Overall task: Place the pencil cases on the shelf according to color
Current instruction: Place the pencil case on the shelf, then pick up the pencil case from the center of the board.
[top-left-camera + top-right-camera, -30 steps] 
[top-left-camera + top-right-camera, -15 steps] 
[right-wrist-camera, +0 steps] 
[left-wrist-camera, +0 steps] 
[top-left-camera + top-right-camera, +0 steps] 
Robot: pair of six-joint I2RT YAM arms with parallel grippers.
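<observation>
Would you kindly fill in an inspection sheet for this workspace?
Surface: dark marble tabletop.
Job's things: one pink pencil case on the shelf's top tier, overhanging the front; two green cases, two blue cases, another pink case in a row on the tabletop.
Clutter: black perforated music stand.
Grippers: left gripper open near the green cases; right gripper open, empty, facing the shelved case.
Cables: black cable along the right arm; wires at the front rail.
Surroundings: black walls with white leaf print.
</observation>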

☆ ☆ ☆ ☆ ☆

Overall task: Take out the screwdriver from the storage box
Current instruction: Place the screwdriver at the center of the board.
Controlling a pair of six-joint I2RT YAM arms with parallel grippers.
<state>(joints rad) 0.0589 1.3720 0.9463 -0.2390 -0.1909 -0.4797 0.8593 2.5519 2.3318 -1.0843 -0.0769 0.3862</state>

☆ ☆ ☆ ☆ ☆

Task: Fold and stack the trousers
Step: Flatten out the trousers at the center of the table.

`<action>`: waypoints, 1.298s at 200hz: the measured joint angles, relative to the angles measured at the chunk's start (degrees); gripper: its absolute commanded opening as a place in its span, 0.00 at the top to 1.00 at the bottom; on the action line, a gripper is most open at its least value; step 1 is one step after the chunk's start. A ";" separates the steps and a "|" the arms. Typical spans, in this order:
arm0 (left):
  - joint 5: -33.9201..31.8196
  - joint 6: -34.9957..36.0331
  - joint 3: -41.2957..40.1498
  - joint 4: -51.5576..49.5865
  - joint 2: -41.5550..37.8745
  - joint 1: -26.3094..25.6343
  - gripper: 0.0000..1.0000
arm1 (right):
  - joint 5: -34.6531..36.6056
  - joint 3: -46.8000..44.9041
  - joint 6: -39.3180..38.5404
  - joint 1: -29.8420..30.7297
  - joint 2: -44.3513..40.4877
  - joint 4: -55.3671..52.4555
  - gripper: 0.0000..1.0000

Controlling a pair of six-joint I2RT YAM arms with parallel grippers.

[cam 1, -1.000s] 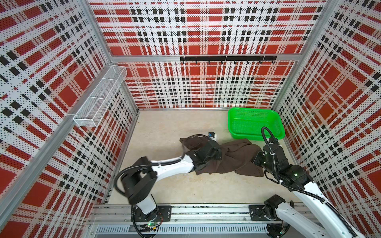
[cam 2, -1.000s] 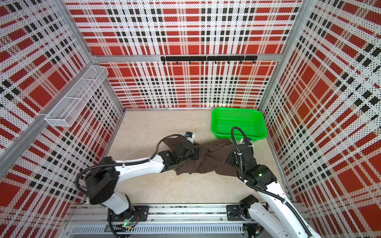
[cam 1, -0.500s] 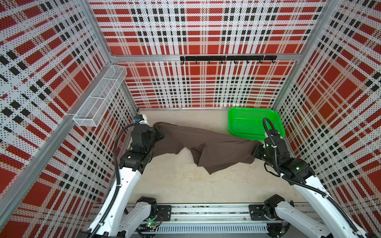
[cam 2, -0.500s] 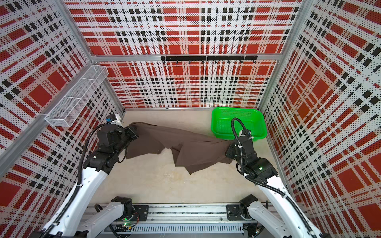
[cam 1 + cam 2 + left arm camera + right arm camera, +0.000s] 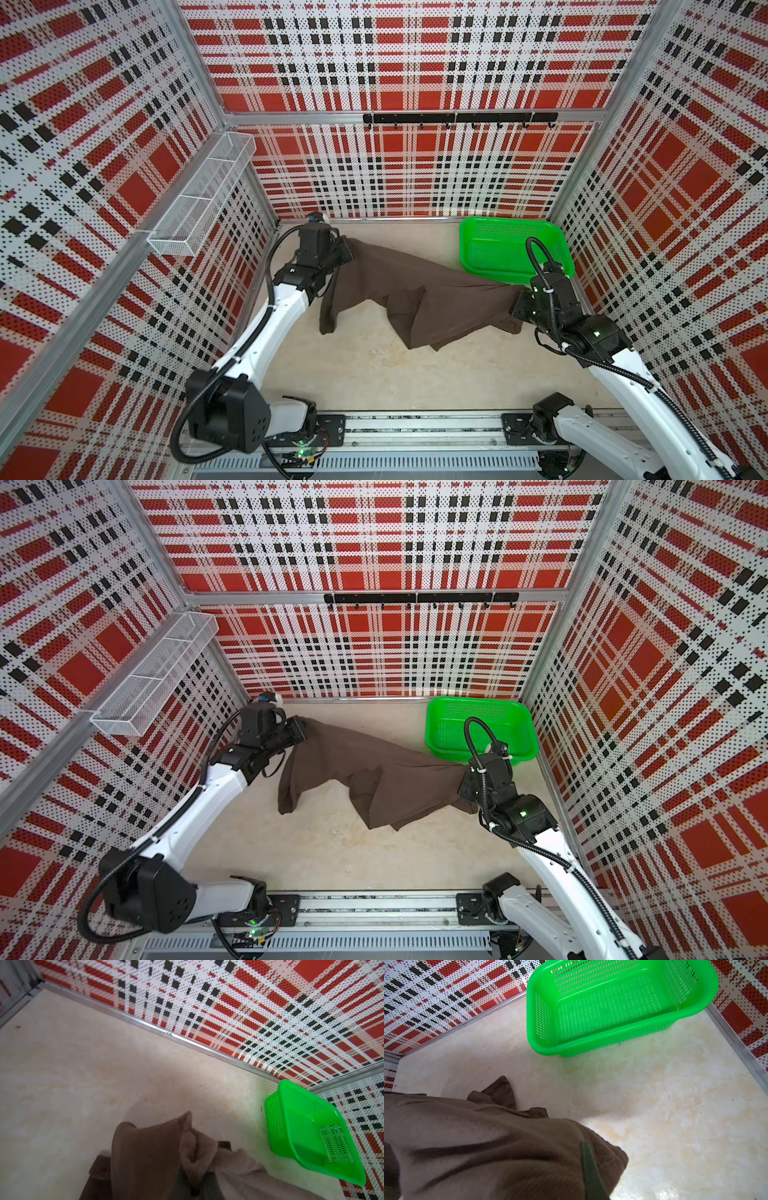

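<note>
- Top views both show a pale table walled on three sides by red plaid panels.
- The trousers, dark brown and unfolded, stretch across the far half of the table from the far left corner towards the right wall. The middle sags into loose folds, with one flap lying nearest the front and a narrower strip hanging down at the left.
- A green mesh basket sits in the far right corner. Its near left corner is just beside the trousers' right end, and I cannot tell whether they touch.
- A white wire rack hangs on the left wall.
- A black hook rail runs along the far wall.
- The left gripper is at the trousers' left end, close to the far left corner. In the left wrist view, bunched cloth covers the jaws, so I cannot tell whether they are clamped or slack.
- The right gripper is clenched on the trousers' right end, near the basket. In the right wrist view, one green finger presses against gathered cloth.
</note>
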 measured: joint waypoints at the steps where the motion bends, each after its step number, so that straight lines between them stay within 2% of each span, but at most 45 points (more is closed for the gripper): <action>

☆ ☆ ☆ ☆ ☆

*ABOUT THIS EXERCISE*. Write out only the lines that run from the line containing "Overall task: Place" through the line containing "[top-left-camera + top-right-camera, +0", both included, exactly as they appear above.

*REPLY*.
Overall task: Place the pencil cases on the shelf according to color
Current instruction: Place the pencil case on the shelf, then pick up the pencil case from the center of the board.
[top-left-camera + top-right-camera, -30 steps] 
[top-left-camera + top-right-camera, -15 steps] 
[right-wrist-camera, +0 steps] 
[left-wrist-camera, +0 steps] 
[top-left-camera + top-right-camera, +0 steps] 

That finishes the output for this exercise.